Home » excel » linux – Excel and awk disagree about CSV totals

linux – Excel and awk disagree about CSV totals

Posted by: admin April 23, 2020 Leave a comment


I have a CSV file that I’m totaling up two ways: one using Excel and the other using awk. Here are the totals of my first 8 columns in Excel:

1) 2640502474.00
2) 1272849386284.00
3) 36785.00
5) 107.00
6) 239259.00
7) 0.00
8) 7418570893330.00

And here’s my awk output:

$ cat /home/jason/import.csv | awk -F "\"*,\"*" '{s+=$1} END {printf("%01.2f\n", s)}'
$ cat /home/jason/import.csv | awk -F "\"*,\"*" '{s+=$2} END {printf("%01.2f\n", s)}'
$ cat /home/jason/import.csv | awk -F "\"*,\"*" '{s+=$8} END {printf("%01.2f\n", s)}'

Notice how 1 and 2 match exactly but 8 is off by many millions.
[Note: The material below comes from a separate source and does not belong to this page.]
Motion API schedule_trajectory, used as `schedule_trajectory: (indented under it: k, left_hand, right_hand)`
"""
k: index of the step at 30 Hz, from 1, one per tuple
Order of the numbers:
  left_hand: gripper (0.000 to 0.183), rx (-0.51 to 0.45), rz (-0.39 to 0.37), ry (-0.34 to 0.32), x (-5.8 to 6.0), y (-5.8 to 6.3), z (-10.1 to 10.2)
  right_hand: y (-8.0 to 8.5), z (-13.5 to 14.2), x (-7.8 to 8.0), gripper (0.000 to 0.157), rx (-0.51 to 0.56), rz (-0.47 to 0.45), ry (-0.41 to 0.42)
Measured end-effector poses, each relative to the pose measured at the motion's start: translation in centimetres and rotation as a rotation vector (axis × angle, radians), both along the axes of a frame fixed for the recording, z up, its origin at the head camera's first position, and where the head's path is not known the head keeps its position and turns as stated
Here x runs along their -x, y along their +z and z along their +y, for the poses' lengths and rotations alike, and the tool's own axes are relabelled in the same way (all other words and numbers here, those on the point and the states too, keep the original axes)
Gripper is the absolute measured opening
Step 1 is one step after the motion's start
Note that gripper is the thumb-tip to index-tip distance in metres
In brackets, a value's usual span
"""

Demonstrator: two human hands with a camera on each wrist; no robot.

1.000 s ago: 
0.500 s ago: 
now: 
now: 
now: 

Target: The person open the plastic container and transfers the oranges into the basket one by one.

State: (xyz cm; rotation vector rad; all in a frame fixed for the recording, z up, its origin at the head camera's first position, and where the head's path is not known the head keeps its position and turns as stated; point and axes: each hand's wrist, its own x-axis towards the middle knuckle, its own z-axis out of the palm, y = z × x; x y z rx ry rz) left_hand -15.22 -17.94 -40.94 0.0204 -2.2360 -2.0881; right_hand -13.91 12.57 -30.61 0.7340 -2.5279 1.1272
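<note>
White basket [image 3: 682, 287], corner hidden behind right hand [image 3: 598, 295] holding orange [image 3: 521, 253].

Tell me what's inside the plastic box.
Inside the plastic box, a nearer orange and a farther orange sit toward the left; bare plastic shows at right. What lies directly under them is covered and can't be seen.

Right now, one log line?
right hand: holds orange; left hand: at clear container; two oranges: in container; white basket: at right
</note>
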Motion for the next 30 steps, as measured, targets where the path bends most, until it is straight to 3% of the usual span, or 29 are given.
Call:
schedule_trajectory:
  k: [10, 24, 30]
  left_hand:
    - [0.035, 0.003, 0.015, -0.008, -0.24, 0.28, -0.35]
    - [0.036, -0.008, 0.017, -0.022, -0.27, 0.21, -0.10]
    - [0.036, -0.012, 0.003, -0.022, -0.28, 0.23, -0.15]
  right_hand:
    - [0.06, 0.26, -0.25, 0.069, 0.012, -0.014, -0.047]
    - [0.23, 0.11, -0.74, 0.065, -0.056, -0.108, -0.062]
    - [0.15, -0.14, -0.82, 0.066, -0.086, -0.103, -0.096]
I’m assuming Excel’s total is the correct one, so why is awk handling this file differently?

How to&Answers:

You likely have a comma formatted number contained in quotes. Excel will properly handle that number as a single field. Your regex for field separation in awk won’t – a comma internal to a number is a valid separator according to that regex. It is very hard (and mostly futile) to try and handle optional nested escaping like what is possible in csv with a regex.

Compare the following to see what is likely going on:

$ echo '"1","10","15","1,000","14"' | awk -F "\"*,\"*" '{print $4}'
$ echo '"1","10","15","1,000","14"' | awk -F "\",\"" '{print $4}'

Note that the second regex above still has a problem with a trailing ” in the last field and only works at all if all field are consistently quoted – it is for illustration purposes only.